* _Exercise requirements_
When the string "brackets" is part of a line in the data below, report the whole line.

* _Available data_
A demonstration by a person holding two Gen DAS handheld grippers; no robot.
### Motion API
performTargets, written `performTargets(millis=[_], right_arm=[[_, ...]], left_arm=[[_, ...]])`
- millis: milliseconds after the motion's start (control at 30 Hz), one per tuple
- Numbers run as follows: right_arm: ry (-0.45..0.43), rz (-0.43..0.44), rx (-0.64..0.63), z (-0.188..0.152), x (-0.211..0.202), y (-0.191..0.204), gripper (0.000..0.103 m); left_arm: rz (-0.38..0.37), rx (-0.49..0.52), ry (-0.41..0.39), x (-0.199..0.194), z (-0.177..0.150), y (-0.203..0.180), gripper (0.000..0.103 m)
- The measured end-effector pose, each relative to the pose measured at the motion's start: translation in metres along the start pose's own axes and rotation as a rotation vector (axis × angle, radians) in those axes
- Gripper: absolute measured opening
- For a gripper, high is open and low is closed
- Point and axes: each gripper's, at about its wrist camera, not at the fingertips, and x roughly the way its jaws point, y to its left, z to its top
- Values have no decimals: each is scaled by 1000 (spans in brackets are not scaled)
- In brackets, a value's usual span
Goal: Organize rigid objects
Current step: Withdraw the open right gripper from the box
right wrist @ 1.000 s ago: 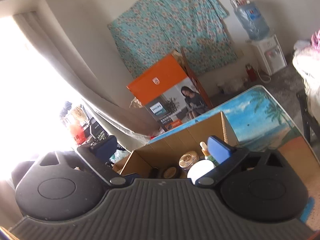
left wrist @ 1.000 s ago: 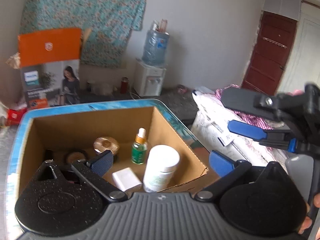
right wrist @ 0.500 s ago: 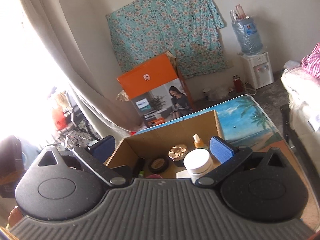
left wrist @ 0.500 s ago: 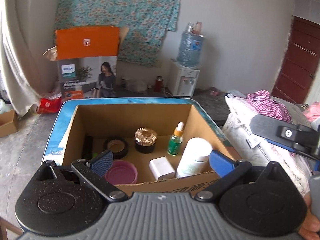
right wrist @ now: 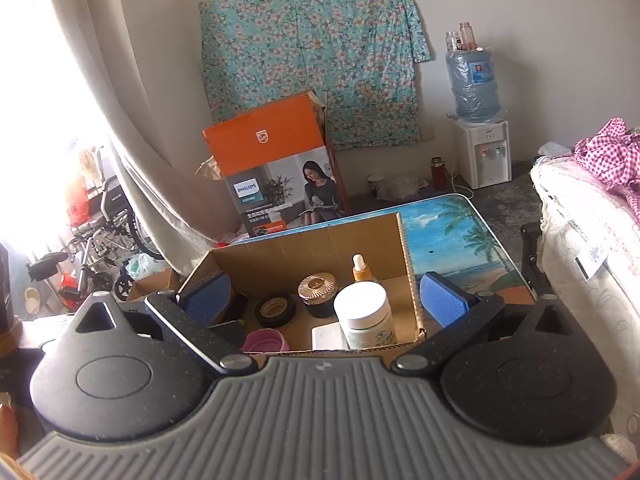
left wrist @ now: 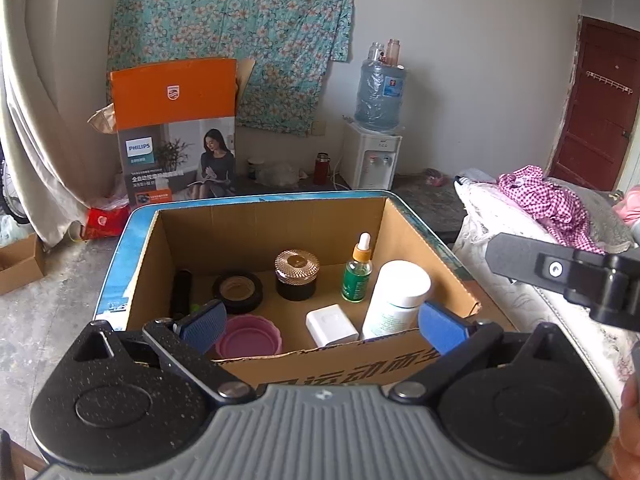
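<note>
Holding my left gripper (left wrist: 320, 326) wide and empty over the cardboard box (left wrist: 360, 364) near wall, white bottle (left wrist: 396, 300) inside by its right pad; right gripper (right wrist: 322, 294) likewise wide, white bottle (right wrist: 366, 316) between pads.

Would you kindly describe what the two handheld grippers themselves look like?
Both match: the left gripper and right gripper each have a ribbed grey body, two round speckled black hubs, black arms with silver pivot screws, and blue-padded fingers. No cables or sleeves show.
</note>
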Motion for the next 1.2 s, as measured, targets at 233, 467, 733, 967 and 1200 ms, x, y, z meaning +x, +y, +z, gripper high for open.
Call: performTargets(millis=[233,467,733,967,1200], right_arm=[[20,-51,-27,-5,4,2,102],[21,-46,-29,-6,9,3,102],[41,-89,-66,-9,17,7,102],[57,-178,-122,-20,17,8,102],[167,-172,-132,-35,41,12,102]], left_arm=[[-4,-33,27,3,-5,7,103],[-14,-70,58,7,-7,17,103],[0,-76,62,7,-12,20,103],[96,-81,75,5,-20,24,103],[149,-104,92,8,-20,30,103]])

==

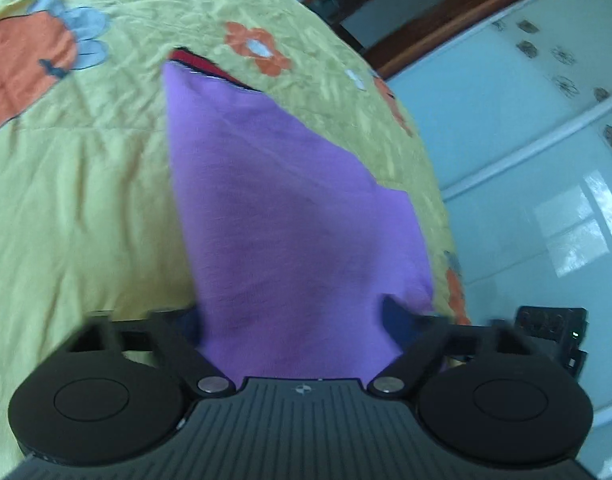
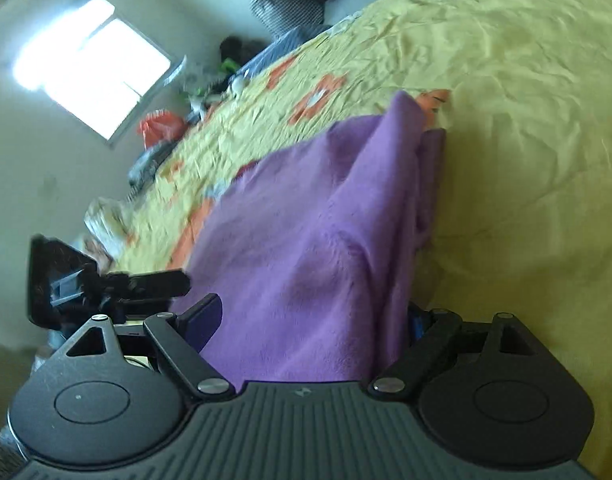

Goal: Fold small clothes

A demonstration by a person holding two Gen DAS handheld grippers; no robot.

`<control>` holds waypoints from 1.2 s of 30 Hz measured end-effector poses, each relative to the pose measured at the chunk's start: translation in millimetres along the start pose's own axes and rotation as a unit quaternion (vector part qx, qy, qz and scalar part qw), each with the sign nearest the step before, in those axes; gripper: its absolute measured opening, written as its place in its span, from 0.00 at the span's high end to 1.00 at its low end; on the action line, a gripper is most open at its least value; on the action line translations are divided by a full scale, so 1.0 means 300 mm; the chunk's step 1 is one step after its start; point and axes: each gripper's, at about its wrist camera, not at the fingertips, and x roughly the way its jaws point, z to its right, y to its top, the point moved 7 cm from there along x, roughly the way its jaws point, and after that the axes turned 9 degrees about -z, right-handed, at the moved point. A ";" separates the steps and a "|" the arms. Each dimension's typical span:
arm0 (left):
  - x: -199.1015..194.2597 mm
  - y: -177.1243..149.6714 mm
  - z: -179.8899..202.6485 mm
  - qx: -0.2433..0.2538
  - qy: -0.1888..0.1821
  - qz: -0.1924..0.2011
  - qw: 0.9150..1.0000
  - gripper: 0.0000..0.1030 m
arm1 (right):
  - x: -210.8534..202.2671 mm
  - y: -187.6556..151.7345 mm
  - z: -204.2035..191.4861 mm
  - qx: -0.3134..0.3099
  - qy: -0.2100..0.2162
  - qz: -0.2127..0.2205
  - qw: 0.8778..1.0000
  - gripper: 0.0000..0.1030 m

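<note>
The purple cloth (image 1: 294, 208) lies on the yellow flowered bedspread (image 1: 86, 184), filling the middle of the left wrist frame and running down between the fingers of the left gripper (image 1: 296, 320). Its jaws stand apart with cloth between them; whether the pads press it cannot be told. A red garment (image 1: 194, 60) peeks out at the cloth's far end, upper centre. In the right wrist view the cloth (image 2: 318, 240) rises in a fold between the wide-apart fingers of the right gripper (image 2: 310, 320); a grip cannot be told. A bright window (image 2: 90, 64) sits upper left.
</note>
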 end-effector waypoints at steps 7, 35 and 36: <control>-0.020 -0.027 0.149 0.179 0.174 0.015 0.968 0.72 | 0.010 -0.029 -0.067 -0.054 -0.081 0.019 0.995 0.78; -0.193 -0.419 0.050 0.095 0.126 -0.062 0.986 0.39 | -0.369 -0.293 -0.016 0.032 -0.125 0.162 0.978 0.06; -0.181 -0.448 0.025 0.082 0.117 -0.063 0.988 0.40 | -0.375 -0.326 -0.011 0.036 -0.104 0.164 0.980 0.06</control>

* _Answer to this exercise_
- Values have no decimals: each is scaled by 1000 (spans in brackets are not scaled)
- In brackets, a value's usual span

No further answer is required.